Suite concertante D-Dur (2. Fassung) für Violine und Orchester (1944)

Béla Bartók

Rhapsodie Nr. 1 für Violine und Orchester (1929)

Peter Tschaikowsky

»Hymne der Cherubim« aus: »Liturgie des Heiligen Chrysostomos« für Chor a cappella (1878)

Béla Bartók

»Der wunderbare Mandarin« (1924)

Türenschlagen und nach der Premiere ein Aufführungsverbot: Selten nur ging es in der Kölner Oper so turbulent zu wie 1926 bei der Uraufführung von Béla Bartóks Ballett Der wunderbare Mandarin. Heute als ein Meisterwerk der Moderne gefeiert, störte man sich damals an der mörderischen Handlung im Rotlichtmilieu. Bartók bildet in seiner Partitur auch die dunklen Seiten der vermeintlich »goldenen« 1920er Jahre ab.
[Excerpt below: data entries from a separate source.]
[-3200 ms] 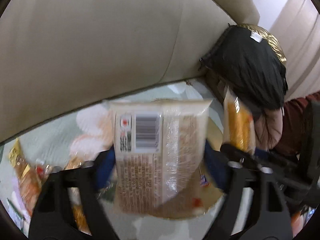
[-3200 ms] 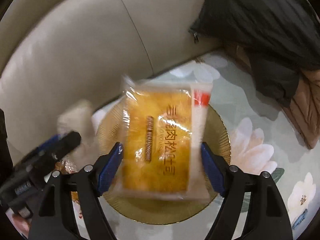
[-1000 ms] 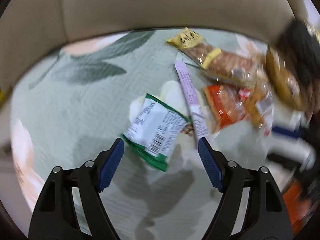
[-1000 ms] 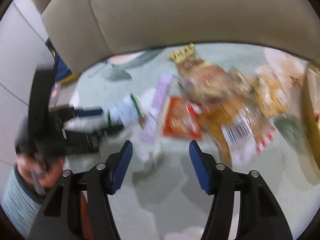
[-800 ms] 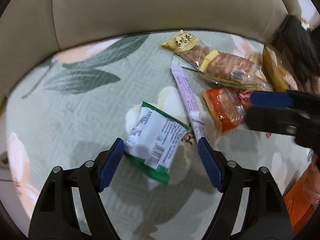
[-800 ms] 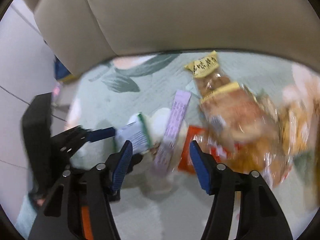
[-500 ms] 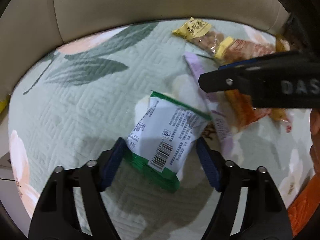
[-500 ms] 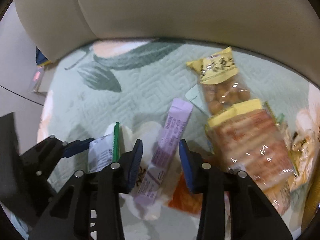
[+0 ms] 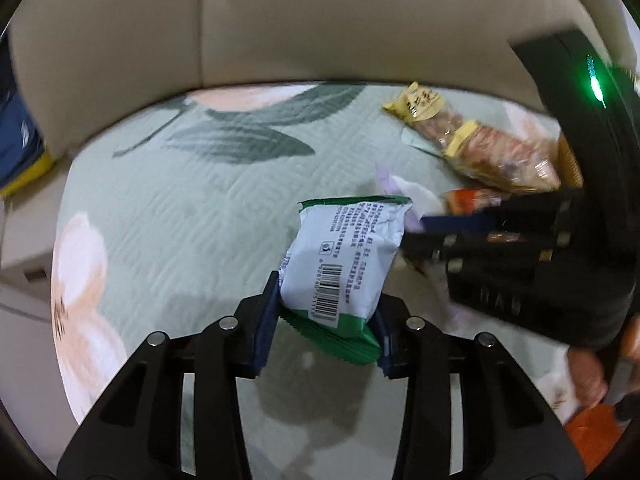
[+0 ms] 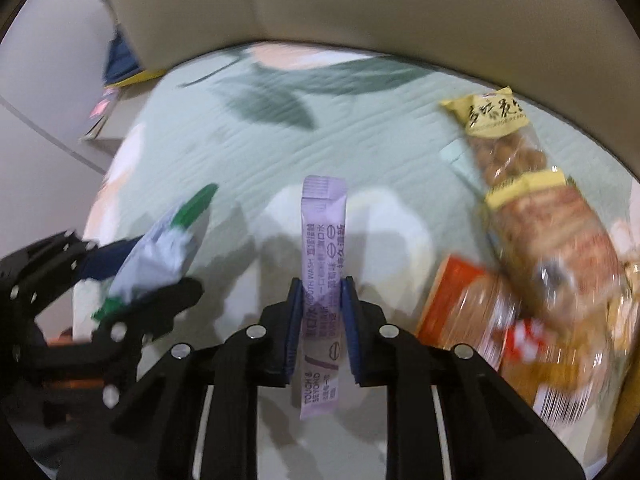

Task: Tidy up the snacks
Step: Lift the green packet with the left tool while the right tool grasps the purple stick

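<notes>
My left gripper (image 9: 324, 312) is shut on a white and green snack packet (image 9: 344, 256), barcode side up, raised off the floral seat cover (image 9: 180, 216). In the right wrist view my right gripper (image 10: 320, 300) is shut on a long purple sachet (image 10: 322, 264), also held above the cover. The same view shows the left gripper (image 10: 132, 264) with the white and green packet (image 10: 160, 256) at the left. At the right lie a yellow-topped peanut bag (image 10: 500, 136), a clear biscuit pack (image 10: 556, 240) and an orange packet (image 10: 460, 304).
A beige sofa backrest (image 9: 280, 32) curves behind the cover. A blue and yellow object (image 9: 16, 148) sits at the far left edge. The right gripper's black body (image 9: 532, 256) with a green light crosses the left wrist view, a hand (image 9: 588, 376) below it.
Both grippers dropped the bread packs, swung to the loose snacks and closed. The left took the white and green packet, the right took the purple sachet, and both lifted.
</notes>
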### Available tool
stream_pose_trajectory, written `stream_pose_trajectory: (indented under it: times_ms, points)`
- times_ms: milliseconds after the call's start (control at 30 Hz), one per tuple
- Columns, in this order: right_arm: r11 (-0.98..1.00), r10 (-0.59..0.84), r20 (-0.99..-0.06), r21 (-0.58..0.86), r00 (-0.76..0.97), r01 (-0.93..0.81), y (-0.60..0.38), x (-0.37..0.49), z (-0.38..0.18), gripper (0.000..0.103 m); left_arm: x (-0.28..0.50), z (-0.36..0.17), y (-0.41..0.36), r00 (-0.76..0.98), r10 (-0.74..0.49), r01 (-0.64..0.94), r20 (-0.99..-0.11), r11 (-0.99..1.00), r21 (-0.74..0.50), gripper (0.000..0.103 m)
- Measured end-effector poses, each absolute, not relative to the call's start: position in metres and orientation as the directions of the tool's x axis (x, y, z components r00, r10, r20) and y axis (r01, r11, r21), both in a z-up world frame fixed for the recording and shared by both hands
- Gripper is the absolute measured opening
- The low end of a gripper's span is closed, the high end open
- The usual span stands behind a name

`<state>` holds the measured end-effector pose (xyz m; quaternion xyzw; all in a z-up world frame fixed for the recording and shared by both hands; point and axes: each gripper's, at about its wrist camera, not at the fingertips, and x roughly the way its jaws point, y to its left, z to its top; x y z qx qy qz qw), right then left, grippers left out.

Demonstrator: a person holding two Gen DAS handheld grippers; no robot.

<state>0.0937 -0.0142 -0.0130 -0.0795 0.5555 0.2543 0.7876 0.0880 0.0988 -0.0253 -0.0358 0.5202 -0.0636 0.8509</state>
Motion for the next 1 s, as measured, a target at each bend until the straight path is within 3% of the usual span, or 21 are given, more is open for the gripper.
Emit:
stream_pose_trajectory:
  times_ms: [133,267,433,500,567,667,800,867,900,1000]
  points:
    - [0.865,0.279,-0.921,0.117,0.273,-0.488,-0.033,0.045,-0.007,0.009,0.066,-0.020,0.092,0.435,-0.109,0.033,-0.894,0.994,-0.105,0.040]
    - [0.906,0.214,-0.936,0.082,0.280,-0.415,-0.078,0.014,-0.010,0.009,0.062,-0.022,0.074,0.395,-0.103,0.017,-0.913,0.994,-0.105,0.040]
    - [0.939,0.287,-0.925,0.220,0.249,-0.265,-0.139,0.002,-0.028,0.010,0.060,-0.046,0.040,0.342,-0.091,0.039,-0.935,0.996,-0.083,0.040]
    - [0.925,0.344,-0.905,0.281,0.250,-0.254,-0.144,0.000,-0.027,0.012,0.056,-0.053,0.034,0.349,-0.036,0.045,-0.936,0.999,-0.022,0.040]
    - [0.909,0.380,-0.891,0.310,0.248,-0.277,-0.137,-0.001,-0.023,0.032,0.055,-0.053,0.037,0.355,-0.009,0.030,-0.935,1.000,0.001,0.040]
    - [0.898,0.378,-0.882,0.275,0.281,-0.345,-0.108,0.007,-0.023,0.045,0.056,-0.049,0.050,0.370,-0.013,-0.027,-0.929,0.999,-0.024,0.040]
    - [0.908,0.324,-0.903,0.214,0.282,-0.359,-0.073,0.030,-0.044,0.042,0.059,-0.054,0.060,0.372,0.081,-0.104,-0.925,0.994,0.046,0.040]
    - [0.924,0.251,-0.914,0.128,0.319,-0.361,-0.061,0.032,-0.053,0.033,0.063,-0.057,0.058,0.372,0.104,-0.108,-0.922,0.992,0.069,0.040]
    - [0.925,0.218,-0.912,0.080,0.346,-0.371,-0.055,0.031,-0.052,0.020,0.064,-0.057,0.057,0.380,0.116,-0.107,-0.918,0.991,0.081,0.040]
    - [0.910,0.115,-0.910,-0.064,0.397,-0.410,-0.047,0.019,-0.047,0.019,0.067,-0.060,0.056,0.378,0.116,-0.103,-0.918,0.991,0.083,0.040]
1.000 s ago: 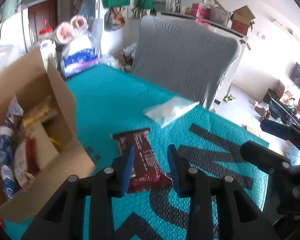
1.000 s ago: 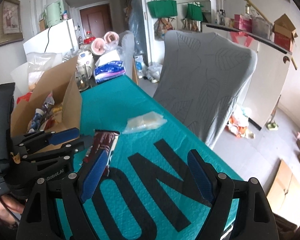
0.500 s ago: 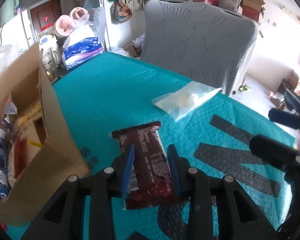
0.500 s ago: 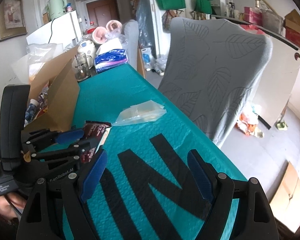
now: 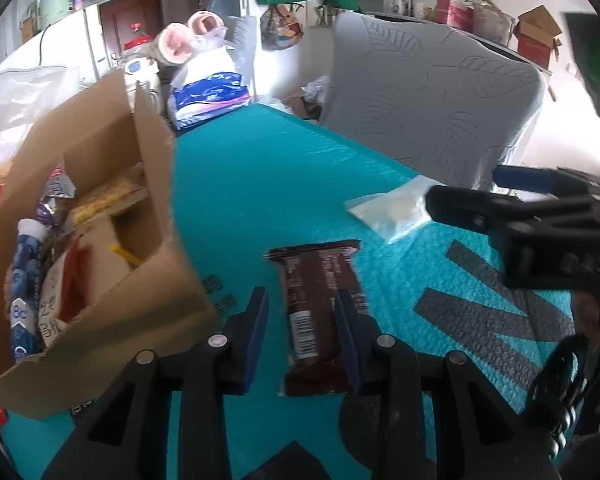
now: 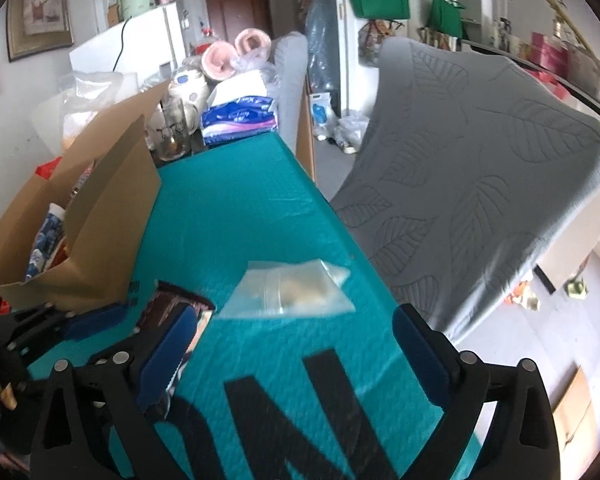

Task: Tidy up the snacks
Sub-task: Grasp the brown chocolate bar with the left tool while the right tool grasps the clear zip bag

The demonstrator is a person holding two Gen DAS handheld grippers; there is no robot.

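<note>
The clear snack bag (image 6: 288, 294) lies crosswise just ahead of the right gripper (image 6: 292, 364), whose jaws have just spread wide and empty, while the left gripper (image 5: 302, 332) pinches the brown bar wrapper (image 5: 320, 304)

The far half of the teal table (image 6: 228, 208) lies bare, an open lane between the cardboard box (image 6: 100, 216) on one side and the grey chair back (image 6: 472, 184) that leans over the table edge on the other. At the far end, tissue packs (image 6: 240, 118) and a glass jar (image 6: 174, 136) close the lane. Nearer, the clear bag (image 6: 296, 292) and the brown snack bar (image 5: 320, 304) lie on the table, apart, with bare cloth between them.
</note>
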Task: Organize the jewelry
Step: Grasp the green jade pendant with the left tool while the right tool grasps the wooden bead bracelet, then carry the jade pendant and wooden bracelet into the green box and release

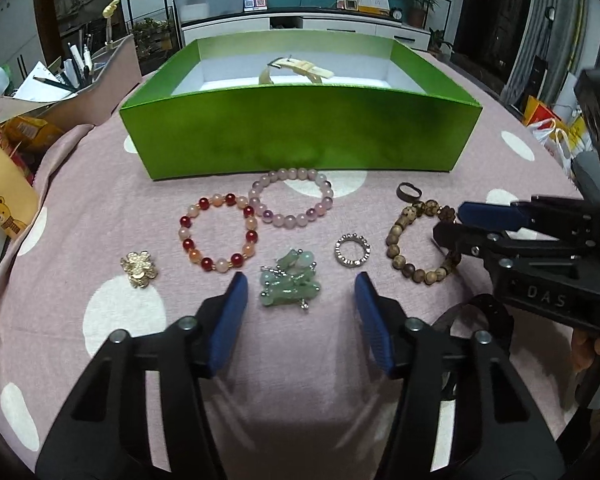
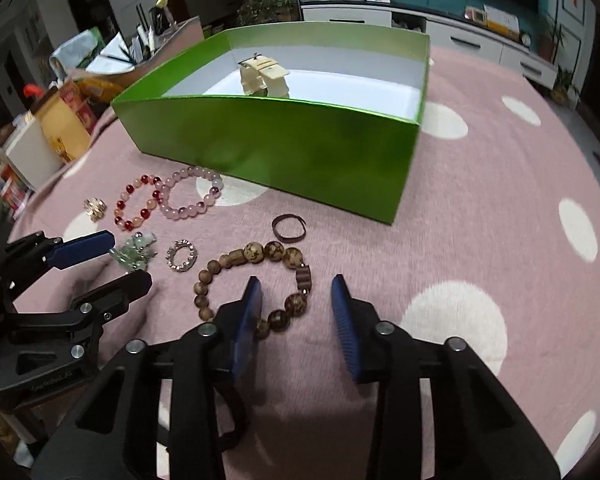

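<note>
A green jade charm piece point(image 1: 289, 284) lies on the pink cloth between the blue pads of my left gripper point(image 1: 300, 280), which stands open without touching it. My right gripper point(image 2: 295, 280) is open over the right side of a brown wooden bead bracelet point(image 2: 253, 251); its left finger covers some beads and no pad presses on them. Nearby lie a red and peach bracelet point(image 1: 185, 222), a lilac bracelet point(image 1: 277, 221), a gold flower brooch point(image 1: 139, 269), a silver ring point(image 1: 342, 256) and a dark ring point(image 1: 408, 192). Behind them stands the green box point(image 1: 300, 136) with a cream watch point(image 1: 300, 70) inside.
The round table wears a pink cloth with white dots point(image 2: 480, 200), bare to the right of the box. Cartons, papers and pens point(image 1: 59, 80) crowd the table's left edge. A white cabinet point(image 1: 340, 24) stands beyond the table.
</note>
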### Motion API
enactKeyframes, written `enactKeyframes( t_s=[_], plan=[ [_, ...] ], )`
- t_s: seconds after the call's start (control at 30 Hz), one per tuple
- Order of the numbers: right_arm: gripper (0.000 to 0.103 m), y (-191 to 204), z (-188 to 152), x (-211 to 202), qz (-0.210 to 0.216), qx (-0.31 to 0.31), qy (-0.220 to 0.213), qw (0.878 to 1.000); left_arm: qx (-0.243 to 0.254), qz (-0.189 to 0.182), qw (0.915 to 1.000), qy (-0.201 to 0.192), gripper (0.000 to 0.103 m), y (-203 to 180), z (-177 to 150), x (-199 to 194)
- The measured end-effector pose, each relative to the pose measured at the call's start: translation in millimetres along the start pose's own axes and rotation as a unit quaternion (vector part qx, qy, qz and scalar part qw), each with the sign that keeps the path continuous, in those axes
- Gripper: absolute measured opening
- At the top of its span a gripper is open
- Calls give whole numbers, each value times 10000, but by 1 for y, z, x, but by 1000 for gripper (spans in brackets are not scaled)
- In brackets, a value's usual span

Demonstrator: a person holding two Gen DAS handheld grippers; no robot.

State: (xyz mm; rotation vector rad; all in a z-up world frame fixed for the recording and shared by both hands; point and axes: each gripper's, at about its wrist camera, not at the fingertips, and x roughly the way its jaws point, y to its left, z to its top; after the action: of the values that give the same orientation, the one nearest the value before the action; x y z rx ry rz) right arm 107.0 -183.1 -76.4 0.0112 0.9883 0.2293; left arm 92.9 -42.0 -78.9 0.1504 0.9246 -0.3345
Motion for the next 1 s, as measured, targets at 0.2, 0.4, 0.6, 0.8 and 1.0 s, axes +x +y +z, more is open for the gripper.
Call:
enactKeyframes(
  t_s=[0.2, 0.4, 0.6, 0.8, 1.0],
  plan=[
    [22, 3, 2, 4, -217, -226, -5, 9995, 78, 62, 9999, 54, 45, -3, -1, 7],
    [13, 4, 3, 5, -290, -315, -24, 9991, 114, 58, 9999, 18, 32, -5, -1, 7],
    [9, 6, 3, 4, -287, -263, -61, 9992, 203, 2, 9998, -7, 7, -9, -1, 6],
    [6, 2, 2, -9, -230, -167, -255, 9993, -39, -224, 9997, -9, 7, 0, -2, 5],
    [6, -2, 3, -33, -168, -62, -534, 9984, -261, -407, 9988, -76, 7, 10, -4, -7]
  ],
)
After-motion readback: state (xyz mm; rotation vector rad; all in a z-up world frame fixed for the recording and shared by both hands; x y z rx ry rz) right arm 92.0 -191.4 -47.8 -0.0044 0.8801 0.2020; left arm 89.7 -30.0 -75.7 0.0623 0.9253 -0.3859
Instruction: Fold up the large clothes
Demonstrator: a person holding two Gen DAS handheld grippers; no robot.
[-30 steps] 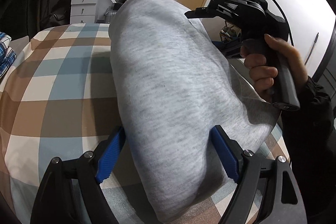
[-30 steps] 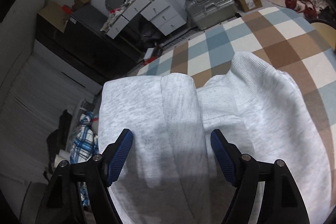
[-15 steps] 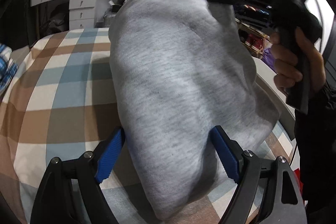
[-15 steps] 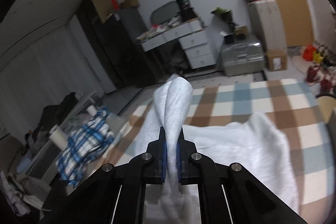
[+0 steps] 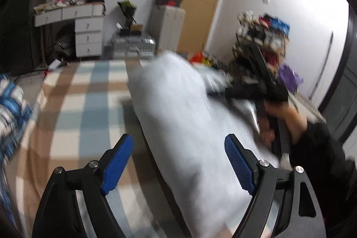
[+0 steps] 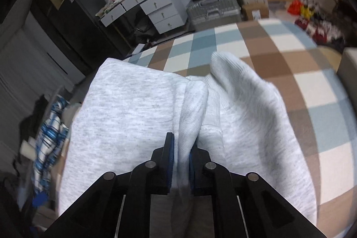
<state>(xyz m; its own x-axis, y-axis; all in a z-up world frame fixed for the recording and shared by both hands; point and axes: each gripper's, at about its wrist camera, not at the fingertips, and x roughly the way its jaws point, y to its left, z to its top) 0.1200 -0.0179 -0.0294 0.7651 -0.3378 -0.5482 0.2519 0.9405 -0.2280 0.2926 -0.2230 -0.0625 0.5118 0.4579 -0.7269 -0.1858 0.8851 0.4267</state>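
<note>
A light grey sweatshirt [image 5: 191, 126] lies on the checked bedspread [image 5: 73, 108], blurred by motion in the left wrist view. My left gripper [image 5: 178, 160] is open, its blue pads on either side of the garment's near end without touching it. My right gripper [image 6: 181, 148] is shut on a ribbed fold of the grey sweatshirt [image 6: 133, 113] and holds it just above the rest of the cloth. The right gripper also shows in the left wrist view [image 5: 252, 84], at the garment's far right side.
The checked bedspread [image 6: 290, 55] extends past the garment. A blue-and-white plaid garment [image 6: 48, 135] lies off the bed's left side. White drawers [image 6: 160, 8], a silver suitcase [image 6: 212, 8] and a cluttered rack [image 5: 261, 35] stand beyond the bed.
My right gripper closed on the sweatshirt's ribbed fold, raised it, and has now lowered it towards the bed. The garment's raised far end has dropped. My left gripper stays open.
</note>
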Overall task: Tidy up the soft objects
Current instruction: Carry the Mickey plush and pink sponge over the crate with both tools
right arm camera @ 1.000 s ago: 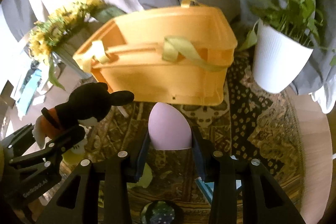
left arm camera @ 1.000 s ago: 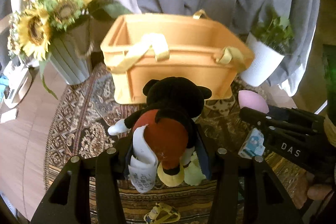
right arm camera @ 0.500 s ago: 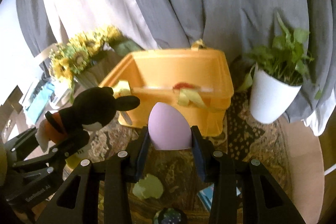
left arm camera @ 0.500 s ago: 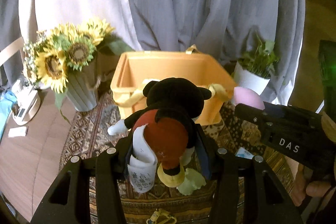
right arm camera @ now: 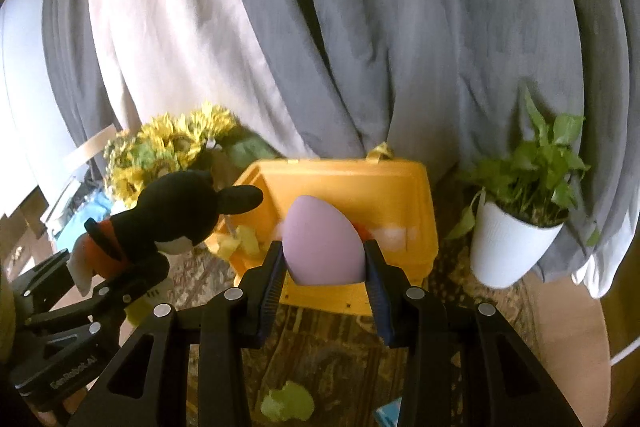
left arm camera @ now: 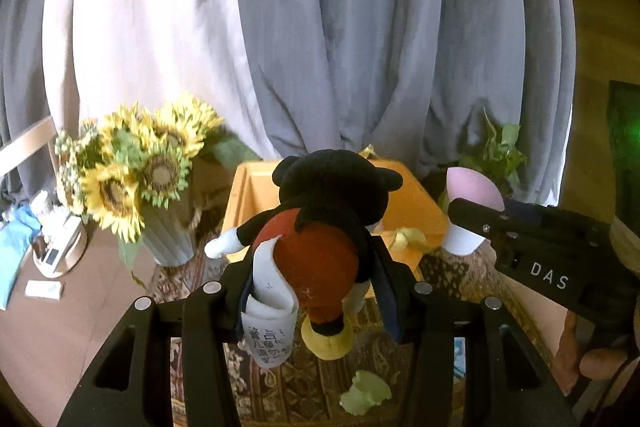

Ganz andere Töne schlägt seine wenige Jahre später entstandene Rhapsodie Nr. 1 an: Hier huldigt der Komponist unverkennbar seinen ungarischen Wurzeln, so wie sich auch Bohuslav Martinů aus dem amerikanischen Exil mit seiner Suite concertante auf die Klänge und Idiomatik seiner böhmischen Heimat bezog. Nur selten aufgeführt, sind beide Werke doch fester Bestandteil des Repertoires von Frank Peter Zimmermann, dem wohl renommiertesten deutschen Geiger seiner Generation. Am Pult des Gürzenich-Orchesters steht Nicholas Collon.